Spaudible is an offline search engine that helps you discover new music acoustically similar to your favorite songs. It achieves this by converting your input song into a mathematical vector (i.e. a song "fingerprint"), comparing this vector against a quarter billion other song vectors, and returning a playlist of songs that scored the highest in similarity.

On a modern PC with an Nvidia GPU, finding similar songs takes only a few seconds. This is possible thanks to the CUDA-accelerated PyTorch library, which rapidly computes vector similarities in parallel across a custom-built vector cache. Even on systems without Nvidia hardware, Spaudible falls back to an efficient Numba-accelerated CPU pipeline that completes similarity searches within minutes.

Recommended System Specs

Component Recommended Specs
SSD ≥ 230 GB free disk space*
RAM ≥ 8 GB
CPU Multi-core
GPU Nvidia RTX (optional)
OS Windows, Linux, or macOS

* In order for Spaudible to perform similarity searches and deliver well-formatted results completely offline, it needs to store the attributes of over 256 million songs locally. During setup, extracting the compressed attribute databases will temporarily cause the disk usage to peak around 230 GB, after which it'll settle down to 215 GB once the compressed files are automatically deleted and the setup completes.

Furthermore, performing a large number of vector comparisons in a short timespan demands fast vector data access, which is why storing the binary vector files on an SSD is strongly recommended to avoid the considerable bottleneck that an HDD would create.

Full breakdown of storage needs (click to expand)
  • 166.9 GB for uncompressed Spotify databases containing song metadata, which are used to interpret the results of the vector-based similarity searches in a human-readable way
  • 54.4 GB of temporary free space to extract the otherwise compressed Spotify databases
  • 33.3 GB for the binary vector cache of song attributes and indexes
  • 4.9 GB for a semantic index to enable fast text-based song queries
  • ~8 GB for Python's virtual environment (eg. CUDA binaries)

Installation Guide

Here's how to get Spaudible running on your computer:

  1. Download and extract this repository to a folder on your PC.

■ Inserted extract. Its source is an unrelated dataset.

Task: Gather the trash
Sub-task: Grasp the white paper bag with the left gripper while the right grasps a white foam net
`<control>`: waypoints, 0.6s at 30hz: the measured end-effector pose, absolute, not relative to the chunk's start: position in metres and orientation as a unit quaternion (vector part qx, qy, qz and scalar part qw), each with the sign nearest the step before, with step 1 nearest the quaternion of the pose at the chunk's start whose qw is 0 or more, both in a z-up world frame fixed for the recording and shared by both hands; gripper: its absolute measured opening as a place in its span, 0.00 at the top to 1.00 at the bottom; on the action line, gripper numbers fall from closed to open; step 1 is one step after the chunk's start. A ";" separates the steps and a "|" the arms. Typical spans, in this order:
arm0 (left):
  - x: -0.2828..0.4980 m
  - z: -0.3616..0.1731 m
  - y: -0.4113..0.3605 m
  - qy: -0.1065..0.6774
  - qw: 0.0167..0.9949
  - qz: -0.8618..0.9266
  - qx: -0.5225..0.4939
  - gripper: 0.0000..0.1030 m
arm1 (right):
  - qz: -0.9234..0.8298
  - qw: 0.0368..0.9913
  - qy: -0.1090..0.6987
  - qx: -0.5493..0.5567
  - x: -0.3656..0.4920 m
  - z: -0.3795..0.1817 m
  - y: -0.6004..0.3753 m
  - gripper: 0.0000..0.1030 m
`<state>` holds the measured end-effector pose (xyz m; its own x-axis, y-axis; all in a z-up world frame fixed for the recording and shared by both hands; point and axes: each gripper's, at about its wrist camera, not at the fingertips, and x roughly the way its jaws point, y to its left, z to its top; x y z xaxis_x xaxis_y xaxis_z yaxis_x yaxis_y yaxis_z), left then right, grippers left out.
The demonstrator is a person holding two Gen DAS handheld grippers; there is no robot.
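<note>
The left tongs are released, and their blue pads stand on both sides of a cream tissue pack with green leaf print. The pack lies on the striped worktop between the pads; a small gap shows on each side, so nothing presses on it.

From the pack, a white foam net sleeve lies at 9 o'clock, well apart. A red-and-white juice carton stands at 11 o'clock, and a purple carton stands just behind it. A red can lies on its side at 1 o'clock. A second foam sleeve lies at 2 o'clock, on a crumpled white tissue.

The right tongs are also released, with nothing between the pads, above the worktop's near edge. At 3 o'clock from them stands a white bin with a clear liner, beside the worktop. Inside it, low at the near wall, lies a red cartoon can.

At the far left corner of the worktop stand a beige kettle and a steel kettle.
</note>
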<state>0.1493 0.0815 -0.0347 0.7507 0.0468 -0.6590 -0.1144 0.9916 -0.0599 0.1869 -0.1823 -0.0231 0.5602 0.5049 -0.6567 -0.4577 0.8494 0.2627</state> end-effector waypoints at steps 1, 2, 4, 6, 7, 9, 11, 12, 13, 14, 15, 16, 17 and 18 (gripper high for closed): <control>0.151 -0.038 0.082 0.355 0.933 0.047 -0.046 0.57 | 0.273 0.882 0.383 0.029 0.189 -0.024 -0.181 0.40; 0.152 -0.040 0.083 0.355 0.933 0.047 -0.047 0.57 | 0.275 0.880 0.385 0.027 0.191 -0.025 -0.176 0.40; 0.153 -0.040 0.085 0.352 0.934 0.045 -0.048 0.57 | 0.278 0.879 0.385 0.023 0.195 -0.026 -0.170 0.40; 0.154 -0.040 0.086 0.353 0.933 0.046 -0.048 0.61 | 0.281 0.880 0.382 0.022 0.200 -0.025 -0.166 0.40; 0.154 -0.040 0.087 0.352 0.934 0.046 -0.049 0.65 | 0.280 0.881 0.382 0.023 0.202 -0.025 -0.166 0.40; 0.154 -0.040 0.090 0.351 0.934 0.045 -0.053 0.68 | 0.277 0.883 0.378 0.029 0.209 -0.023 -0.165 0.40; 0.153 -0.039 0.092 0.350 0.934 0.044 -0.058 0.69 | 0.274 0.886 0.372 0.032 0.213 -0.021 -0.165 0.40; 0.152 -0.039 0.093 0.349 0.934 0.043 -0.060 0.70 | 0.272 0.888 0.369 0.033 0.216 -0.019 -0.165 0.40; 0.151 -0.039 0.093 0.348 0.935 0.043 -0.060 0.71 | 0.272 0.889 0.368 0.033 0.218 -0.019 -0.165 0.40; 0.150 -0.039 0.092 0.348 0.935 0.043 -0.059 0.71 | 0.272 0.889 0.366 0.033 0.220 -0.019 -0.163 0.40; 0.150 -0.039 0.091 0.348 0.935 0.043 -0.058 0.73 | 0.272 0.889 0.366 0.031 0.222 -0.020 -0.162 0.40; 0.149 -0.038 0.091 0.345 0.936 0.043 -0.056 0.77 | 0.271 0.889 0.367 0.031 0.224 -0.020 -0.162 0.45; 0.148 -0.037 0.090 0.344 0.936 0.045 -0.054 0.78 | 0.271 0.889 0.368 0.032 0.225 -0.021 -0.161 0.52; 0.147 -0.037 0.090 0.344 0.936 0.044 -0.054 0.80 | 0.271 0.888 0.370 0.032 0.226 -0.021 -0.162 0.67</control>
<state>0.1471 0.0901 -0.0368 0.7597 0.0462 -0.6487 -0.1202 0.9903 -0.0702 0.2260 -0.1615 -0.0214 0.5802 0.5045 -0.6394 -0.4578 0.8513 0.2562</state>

    You can use this link (which you can also find by clicking the green Code button at the top of this page, and clicking Download ZIP):

    Alternatively, if you have git installed on your system, you can open a terminal in the directory where you want to run Spaudible, and type this command to clone the repo:

    • git clone https://github.com/Daveofthecave/spaudible.git
  2. Refer to the following platform-specific instructions:

    • Windows

      Simply double-click spaudible.bat. If you get a Windows SmartScreen prompt, click More info and then Run anyway.

    • Linux

      1. Right-click on spaudible.command, and click Properties.
      2. Click on the Permissions tab in the window that pops up.
      3. Check the box that says Allow executing file as program.
      4. Click OK (if applicable) and close the Properties window.
      1. Double-click spaudible.command to set up the environment and launch Spaudible.
    • macOS

      Simply double-click spaudible.command. If Gatekeeper prompts you about an unidentified developer, right-click spaudible.command, click Open, and then click Open again in the confirmation window.

      Note
      Spaudible's launcher has not yet been tested on macOS, so results may vary. Given the universality of Python, however, Spaudible itself should have no problem running on macOS, provided its virtual environment is correctly set up. Due to a long-standing rift between Apple and Nvidia, modern versions of macOS lack support for Nvidia GPUs, which means CUDA-accelerated GPU mode won't work for song similarity searches.

The spaudible.bat and spaudible.command launchers automatically download the correct Python environment and required libraries through an open-source package manager called uv, which simplifies and speeds up the installation process across all platforms.

How It Works

Every song has its own set of unique attributes; for example:

  • Genre (eg. rock, classical, jazz)
  • Tempo (eg. 120 bpm)
  • Key (eg. C major, F♯ minor)
  • Release year (eg. 2007)

One way to determine how similar two songs are to each other is to compare their attributes. If two songs share similar genres, tempos, keys, release years, and other attributes, we can conclude that those songs are indeed similar. On the contrary, if two songs have completely different genres, tempos, etc., we can conclude that they aren't very similar at all.

We humans naturally compare songs in a similar way, although these comparisons usually happen subconsciously and instantaneously. Hard rock "feels" very different from classical music, and a fast tempo "feels" more danceable than a slow tempo.

A computer, however, only understands numbers. If we'd want the computer to determine how similar two songs are, we would need to translate the attributes of those songs into its native language – numbers. This translation process is called "encoding".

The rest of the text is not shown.